**Activity:**
Among the entries below, tally the lines that include "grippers", and give the number alone.

*** Source records Section Begins ***

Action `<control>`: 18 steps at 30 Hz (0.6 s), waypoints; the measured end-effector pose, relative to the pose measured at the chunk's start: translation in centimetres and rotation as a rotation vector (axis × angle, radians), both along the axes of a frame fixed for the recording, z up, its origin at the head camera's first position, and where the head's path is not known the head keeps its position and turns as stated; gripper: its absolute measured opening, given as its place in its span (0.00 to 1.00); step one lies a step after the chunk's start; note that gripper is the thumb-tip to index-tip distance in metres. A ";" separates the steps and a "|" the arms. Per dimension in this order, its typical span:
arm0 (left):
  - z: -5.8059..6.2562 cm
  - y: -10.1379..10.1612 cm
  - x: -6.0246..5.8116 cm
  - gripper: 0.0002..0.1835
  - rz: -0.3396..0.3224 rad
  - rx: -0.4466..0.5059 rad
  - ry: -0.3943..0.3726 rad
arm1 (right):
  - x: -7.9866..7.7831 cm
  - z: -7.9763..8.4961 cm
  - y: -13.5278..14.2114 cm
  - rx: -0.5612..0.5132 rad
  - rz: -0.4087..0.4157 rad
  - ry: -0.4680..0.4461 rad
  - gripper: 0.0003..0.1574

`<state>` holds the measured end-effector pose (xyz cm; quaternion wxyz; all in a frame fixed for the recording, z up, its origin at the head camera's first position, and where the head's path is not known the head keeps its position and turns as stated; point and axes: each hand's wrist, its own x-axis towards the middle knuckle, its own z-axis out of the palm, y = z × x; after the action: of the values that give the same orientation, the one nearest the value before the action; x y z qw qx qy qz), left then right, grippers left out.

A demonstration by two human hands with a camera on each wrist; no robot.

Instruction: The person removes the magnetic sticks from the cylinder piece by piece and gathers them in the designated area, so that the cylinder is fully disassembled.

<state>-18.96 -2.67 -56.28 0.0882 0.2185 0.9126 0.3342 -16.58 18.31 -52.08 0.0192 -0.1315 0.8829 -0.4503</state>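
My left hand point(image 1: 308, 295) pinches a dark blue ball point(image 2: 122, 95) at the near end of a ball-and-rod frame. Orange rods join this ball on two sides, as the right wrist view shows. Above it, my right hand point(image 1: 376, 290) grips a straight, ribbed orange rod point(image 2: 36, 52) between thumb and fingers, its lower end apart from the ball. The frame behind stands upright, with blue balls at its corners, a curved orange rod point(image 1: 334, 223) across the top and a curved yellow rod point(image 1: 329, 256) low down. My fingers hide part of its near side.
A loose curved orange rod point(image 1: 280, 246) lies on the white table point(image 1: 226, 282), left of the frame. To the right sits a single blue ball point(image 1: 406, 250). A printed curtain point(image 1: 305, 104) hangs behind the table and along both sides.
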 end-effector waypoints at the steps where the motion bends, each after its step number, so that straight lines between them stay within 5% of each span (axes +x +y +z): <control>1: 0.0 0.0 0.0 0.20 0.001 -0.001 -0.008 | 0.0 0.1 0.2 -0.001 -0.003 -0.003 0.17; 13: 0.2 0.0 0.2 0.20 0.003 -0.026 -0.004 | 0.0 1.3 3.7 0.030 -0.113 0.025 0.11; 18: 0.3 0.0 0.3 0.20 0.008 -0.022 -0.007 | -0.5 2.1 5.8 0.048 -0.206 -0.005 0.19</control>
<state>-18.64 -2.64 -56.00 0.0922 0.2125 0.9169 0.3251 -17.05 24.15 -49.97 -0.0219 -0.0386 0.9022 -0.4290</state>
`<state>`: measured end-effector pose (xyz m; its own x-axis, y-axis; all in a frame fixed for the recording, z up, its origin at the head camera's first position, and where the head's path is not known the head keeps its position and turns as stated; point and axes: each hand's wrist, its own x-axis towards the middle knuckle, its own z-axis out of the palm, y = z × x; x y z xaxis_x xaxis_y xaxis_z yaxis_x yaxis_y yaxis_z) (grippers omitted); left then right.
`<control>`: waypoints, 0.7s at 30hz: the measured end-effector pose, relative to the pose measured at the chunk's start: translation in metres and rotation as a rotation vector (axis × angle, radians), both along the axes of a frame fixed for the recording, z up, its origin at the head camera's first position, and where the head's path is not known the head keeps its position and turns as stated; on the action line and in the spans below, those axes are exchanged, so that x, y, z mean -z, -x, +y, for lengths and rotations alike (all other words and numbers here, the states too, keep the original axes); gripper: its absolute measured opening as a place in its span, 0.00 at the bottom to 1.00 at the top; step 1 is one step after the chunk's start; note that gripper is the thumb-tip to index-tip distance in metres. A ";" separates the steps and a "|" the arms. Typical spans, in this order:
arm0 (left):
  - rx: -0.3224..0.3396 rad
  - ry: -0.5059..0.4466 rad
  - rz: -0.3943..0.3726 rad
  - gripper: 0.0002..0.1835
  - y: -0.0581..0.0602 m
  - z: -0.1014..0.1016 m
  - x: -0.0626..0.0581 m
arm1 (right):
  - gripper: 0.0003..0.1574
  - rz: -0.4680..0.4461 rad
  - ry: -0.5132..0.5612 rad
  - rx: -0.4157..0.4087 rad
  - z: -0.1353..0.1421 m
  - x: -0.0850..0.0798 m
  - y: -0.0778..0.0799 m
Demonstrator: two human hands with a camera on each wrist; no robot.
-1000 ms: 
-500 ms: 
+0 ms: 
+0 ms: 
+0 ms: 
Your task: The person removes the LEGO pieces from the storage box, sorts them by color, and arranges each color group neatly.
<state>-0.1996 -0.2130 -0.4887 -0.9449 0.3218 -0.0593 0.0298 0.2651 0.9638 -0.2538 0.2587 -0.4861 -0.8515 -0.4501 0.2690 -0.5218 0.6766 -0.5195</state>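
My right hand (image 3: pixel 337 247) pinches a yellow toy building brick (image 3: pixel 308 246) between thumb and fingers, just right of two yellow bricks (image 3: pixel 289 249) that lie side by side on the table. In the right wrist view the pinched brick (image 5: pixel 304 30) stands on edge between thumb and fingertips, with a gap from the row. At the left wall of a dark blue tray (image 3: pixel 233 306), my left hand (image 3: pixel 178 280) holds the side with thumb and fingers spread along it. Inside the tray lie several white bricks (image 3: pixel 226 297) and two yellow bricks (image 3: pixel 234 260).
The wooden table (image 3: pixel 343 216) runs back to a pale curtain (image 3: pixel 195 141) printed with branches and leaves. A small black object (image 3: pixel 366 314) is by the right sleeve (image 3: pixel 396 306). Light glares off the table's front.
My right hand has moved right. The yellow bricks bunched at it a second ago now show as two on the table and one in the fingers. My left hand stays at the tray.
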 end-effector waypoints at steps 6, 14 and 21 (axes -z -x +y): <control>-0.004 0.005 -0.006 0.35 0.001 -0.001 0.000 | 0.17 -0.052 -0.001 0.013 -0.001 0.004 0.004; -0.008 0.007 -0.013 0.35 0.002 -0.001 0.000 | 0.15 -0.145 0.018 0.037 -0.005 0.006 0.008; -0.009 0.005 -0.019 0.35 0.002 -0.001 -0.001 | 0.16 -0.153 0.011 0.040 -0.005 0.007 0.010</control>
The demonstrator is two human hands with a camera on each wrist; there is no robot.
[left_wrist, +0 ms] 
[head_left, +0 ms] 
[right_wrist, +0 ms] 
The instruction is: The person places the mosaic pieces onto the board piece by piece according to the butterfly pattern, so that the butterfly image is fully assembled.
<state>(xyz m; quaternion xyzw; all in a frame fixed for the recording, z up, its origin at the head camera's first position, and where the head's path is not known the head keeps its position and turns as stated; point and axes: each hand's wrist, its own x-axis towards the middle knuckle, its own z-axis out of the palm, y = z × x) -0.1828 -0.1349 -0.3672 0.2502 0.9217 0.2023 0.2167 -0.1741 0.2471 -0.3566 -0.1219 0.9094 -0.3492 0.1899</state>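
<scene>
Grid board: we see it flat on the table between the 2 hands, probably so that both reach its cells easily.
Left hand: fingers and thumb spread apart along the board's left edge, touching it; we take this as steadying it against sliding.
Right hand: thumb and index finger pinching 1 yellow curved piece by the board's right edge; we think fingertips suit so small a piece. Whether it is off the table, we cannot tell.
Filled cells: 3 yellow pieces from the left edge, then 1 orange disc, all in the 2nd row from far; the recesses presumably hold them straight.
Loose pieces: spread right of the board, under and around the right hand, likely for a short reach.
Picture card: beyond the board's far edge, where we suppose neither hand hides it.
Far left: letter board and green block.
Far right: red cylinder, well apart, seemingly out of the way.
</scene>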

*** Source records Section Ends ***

**Response box:**
2